- **ASSIGNMENT**: Pull each line holding the word "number" from the data.

START DATA TO USE

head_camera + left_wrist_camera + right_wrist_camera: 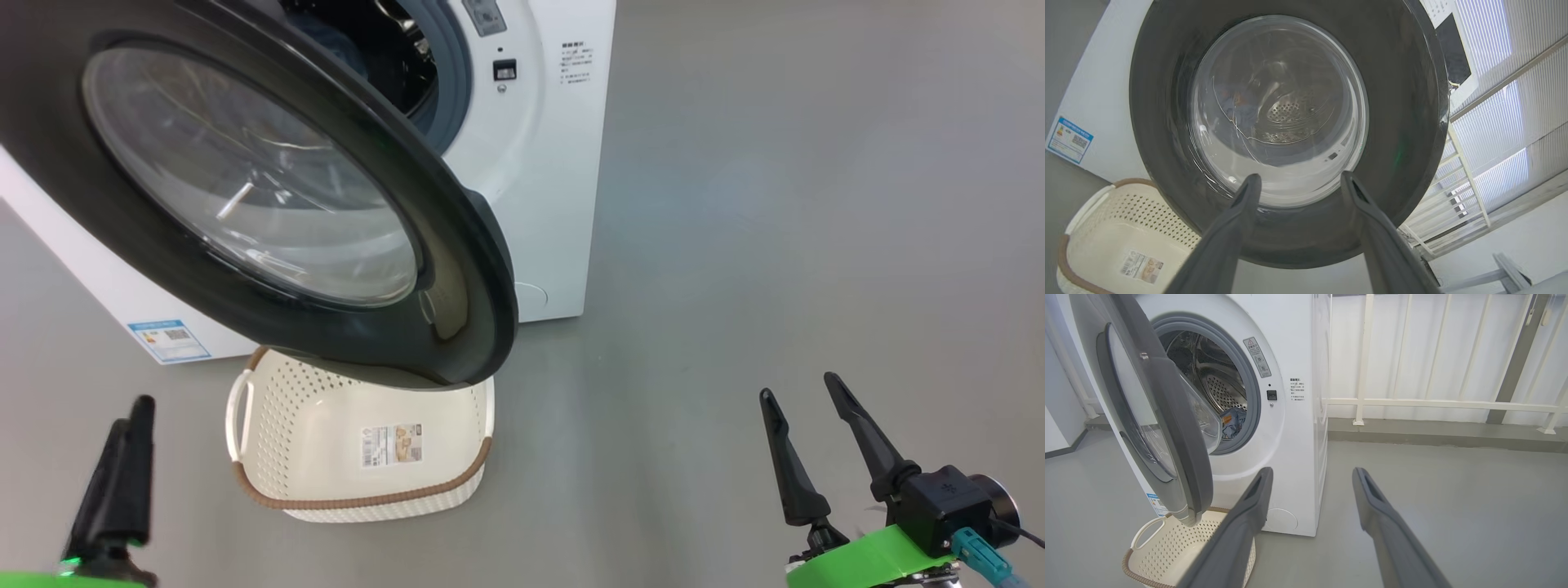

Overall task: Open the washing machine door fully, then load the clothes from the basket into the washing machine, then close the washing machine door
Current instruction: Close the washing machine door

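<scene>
Grey, smooth floor [775, 204] runs across the room, bare from 12 to 5 o'clock in the head view; in the right wrist view a white railing [1412, 403] lines the far wall from 12 to 3 o'clock. The washing machine [555, 163] stands on that floor at 11 o'clock in the head view, white, with a small blue sticker [169, 340] low on its front at 8 o'clock. The washing machine door [457, 269] is swung out on its hinge, its black rim and clear glass bowl [245, 180] covering the upper left and overlapping the far end of the basket. Behind it the steel drum [1216, 384] is open, and the clothes [1233, 421], a blue bundle, lie in the drum's lower part by the grey gasket [1251, 388]. The basket [359, 500] sits on the floor at 6 o'clock, close before the machine, showing a label sticker [391, 445] on its bottom. The left gripper [133, 411] hangs at 8 o'clock, fingers parted and holding nothing in its wrist view, aimed at the door glass. The right gripper [798, 385] at 4 o'clock is released too, well apart from the basket.
</scene>
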You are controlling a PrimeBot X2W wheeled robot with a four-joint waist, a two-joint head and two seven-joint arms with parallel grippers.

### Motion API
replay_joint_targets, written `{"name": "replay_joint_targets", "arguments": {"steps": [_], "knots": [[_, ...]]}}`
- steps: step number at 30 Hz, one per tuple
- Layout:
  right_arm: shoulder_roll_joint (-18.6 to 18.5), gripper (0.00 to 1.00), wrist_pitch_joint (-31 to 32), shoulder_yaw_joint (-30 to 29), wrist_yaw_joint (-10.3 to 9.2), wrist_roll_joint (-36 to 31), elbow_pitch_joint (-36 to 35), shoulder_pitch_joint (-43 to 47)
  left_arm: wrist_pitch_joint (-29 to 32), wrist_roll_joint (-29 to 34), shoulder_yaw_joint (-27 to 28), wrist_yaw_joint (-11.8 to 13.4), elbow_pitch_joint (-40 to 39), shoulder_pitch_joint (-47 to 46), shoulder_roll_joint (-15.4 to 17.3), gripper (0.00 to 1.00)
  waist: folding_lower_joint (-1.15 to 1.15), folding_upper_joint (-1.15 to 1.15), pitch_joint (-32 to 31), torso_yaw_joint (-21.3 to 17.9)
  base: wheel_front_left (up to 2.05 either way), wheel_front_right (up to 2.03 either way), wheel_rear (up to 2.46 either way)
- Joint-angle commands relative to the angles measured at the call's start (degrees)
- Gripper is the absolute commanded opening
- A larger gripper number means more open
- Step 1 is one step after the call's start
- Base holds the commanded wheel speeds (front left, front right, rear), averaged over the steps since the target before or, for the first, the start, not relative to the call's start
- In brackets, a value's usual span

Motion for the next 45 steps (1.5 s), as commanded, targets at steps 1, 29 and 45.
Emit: {"name": "replay_joint_targets", "arguments": {"steps": [1, 29, 45], "knots": [[-0.1, 1.00, 0.1, 1.3, 0.09, -0.6, -1.7, 0.3, -3.1, 6.4, 0.3, -0.6, -3.3, 0.2, 2.1, 1.00, 0.00, 0.00, -0.6, 0.3, 0.00, 0.00, 0.00], [-0.1, 1.00, 2.9, 0.7, 0.09, -1.6, -3.5, 5.3, -20.6, 50.7, -10.4, 7.8, 2.0, 8.5, 6.9, 1.00, 0.00, 0.00, -5.1, 0.7, 0.00, 0.00, 0.00], [-0.1, 1.00, 3.0, 0.3, 0.09, -1.6, -3.8, 5.6, -21.0, 50.5, -11.2, 8.7, 2.7, 8.5, 6.5, 1.00, 0.00, 0.00, -5.5, 0.5, 0.00, 0.00, 0.00]]}}
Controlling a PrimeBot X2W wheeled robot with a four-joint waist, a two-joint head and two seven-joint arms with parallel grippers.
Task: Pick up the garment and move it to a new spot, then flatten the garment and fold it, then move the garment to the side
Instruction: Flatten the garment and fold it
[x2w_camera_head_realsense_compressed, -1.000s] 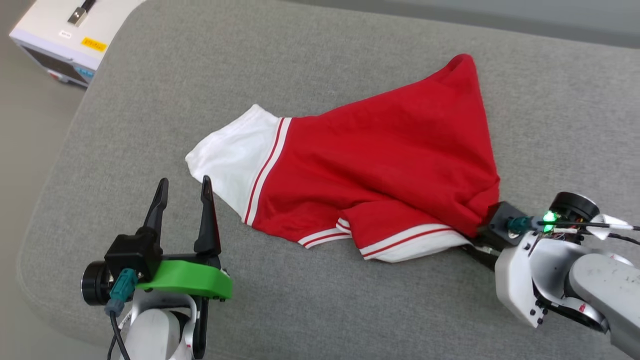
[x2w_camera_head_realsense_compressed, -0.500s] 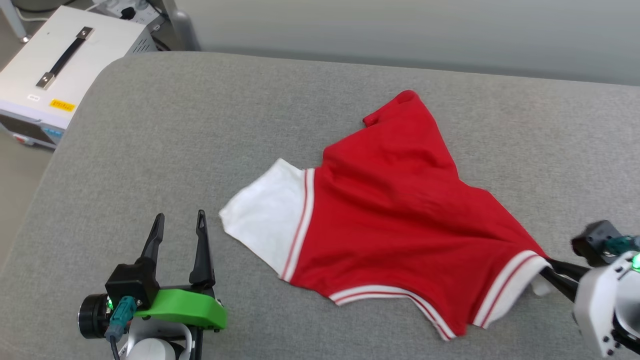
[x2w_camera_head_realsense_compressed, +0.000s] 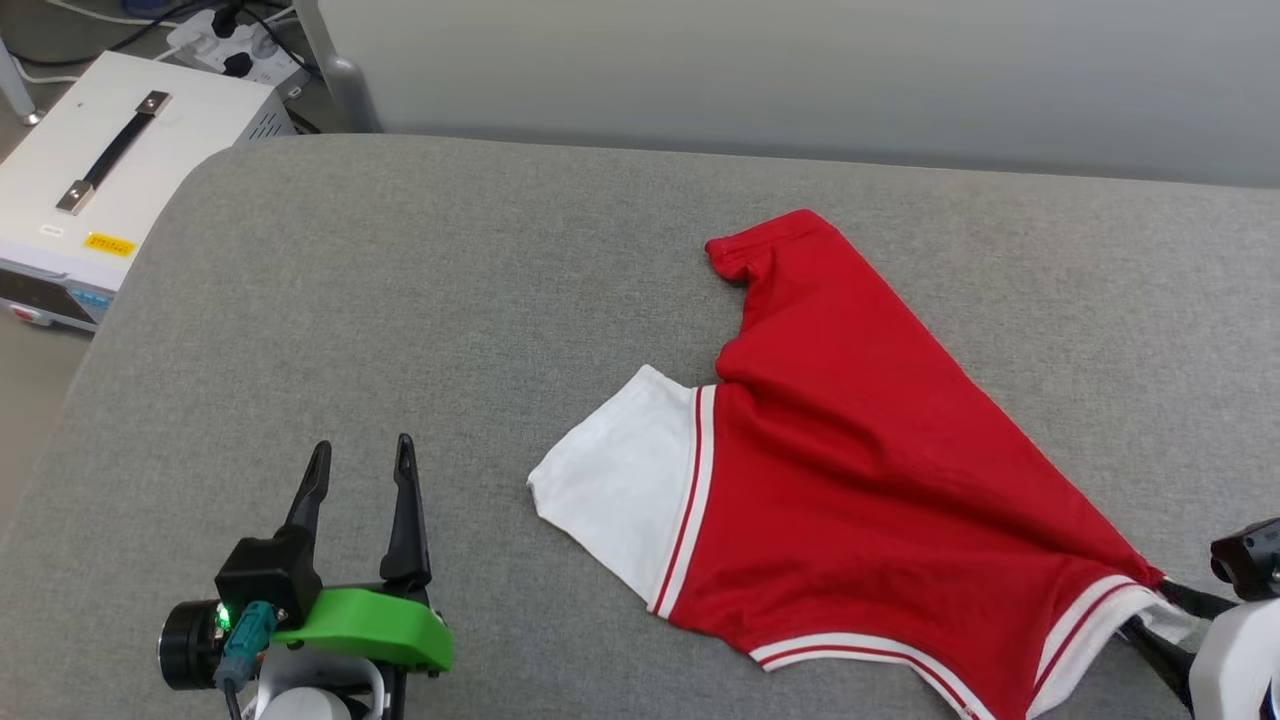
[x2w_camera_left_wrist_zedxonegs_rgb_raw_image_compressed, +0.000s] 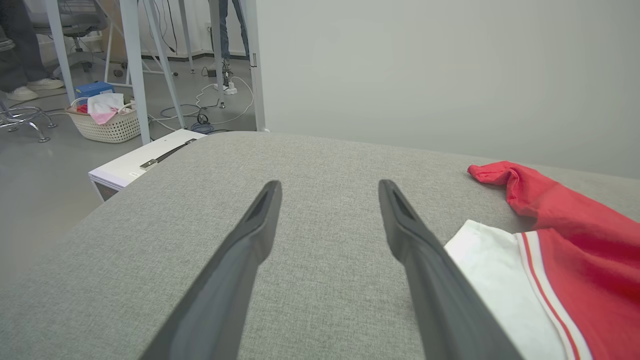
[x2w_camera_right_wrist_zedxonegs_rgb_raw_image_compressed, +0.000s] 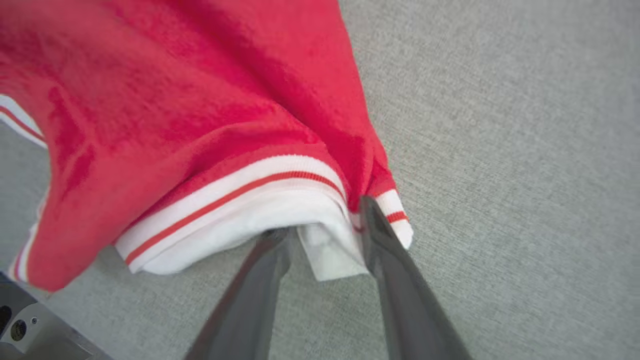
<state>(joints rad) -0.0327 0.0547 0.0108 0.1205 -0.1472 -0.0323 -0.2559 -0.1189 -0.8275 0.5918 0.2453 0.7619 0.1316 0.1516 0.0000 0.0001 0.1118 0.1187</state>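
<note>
The garment (x2w_camera_head_realsense_compressed: 850, 480), red with a white sleeve and red-white striped trim, lies spread on the grey cushion (x2w_camera_head_realsense_compressed: 400, 300), reaching from the middle to the near right edge. My right gripper (x2w_camera_head_realsense_compressed: 1150, 612) is at its near right corner. In the right wrist view the right gripper (x2w_camera_right_wrist_zedxonegs_rgb_raw_image_compressed: 322, 217) has its jaws apart, with the garment's (x2w_camera_right_wrist_zedxonegs_rgb_raw_image_compressed: 200, 100) white striped hem lying loosely between the fingertips. My left gripper (x2w_camera_head_realsense_compressed: 362, 445) stands open over bare cushion, left of the white sleeve. The left wrist view has the left gripper (x2w_camera_left_wrist_zedxonegs_rgb_raw_image_compressed: 329, 185) empty and the garment (x2w_camera_left_wrist_zedxonegs_rgb_raw_image_compressed: 575, 250) to its right.
A white box with a black handle (x2w_camera_head_realsense_compressed: 100, 190) stands on the floor off the cushion's far left corner, with a power strip (x2w_camera_head_realsense_compressed: 230, 45) behind it. A pale wall runs along the back. Table legs, a laundry basket (x2w_camera_left_wrist_zedxonegs_rgb_raw_image_compressed: 107, 117) and a person's legs (x2w_camera_left_wrist_zedxonegs_rgb_raw_image_compressed: 15, 50) are far left.
The head camera has tilted up. My right gripper dragged the garment's hem toward the near right, stretching the cloth, and its jaws have now come apart. The left gripper stayed put.
</note>
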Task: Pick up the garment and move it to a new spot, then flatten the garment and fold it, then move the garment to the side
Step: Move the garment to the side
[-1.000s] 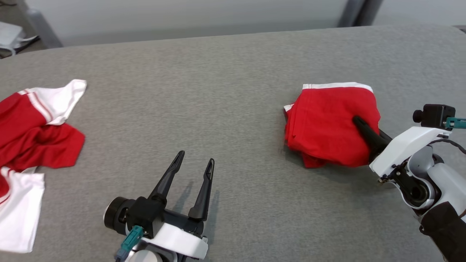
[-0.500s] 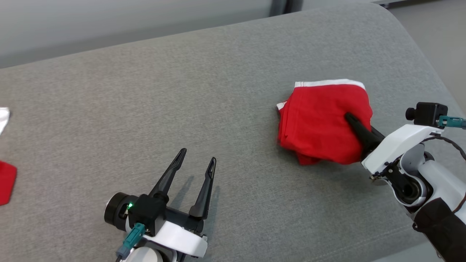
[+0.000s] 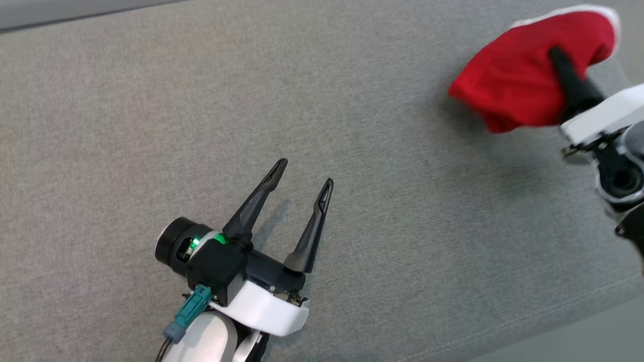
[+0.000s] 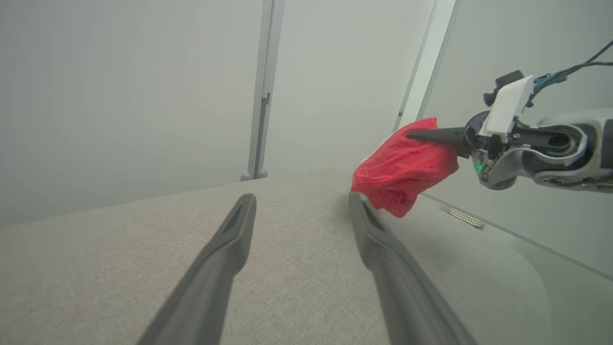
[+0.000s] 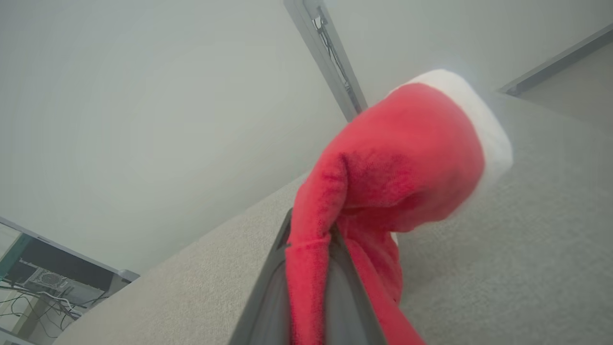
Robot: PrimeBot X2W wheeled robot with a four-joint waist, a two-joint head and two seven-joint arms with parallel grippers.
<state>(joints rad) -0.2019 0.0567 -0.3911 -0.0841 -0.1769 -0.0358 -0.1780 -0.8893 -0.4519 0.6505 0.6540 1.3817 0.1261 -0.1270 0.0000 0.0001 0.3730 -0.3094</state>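
Across the left side of the head view, the worktop (image 3: 126, 100) spreads as a flat sheet of grey woven cloth, finely grained. Low and left of centre, the left pincer (image 3: 304, 172) hangs close over that cloth, its two dark fingers (image 4: 230, 249) spread wide with nothing between them, and a faint shadow lies on the weave beside it. Beyond the worktop's far edge, the left wrist view shows a pale grey wall (image 4: 119, 96) divided by a slim grey upright post (image 4: 261, 96). Further right, at the far right corner of the worktop, the garment (image 3: 508, 80) is a bunched red bundle with a white band along its outer edge. It hangs from the right pincer (image 3: 556, 53), whose fingers are pressed together on a fold of the red cloth. The bundle casts a soft shadow on the grey surface below; whether its lowest folds touch the cloth cannot be told. At the lower right the worktop ends in a rounded seamed edge, with pale floor (image 3: 578, 347) past it. The right wrist view catches a dark unit with loose cables (image 5: 43, 278) low against the wall.
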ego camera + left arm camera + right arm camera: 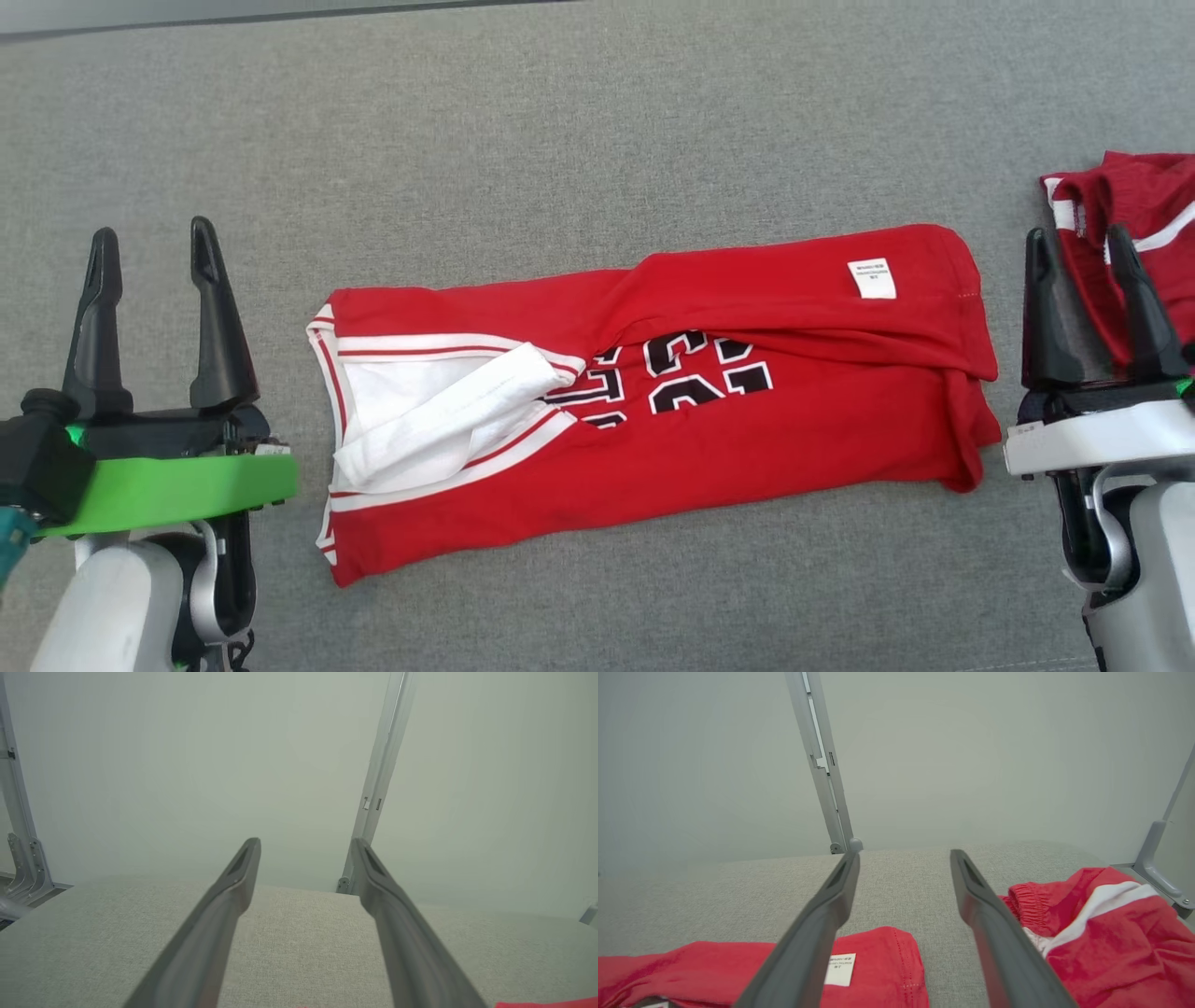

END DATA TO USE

- **RESPONSE TO THIS EXERCISE**:
- steps: step number at 30 Hz, one per tuple
- A larger gripper number means more open

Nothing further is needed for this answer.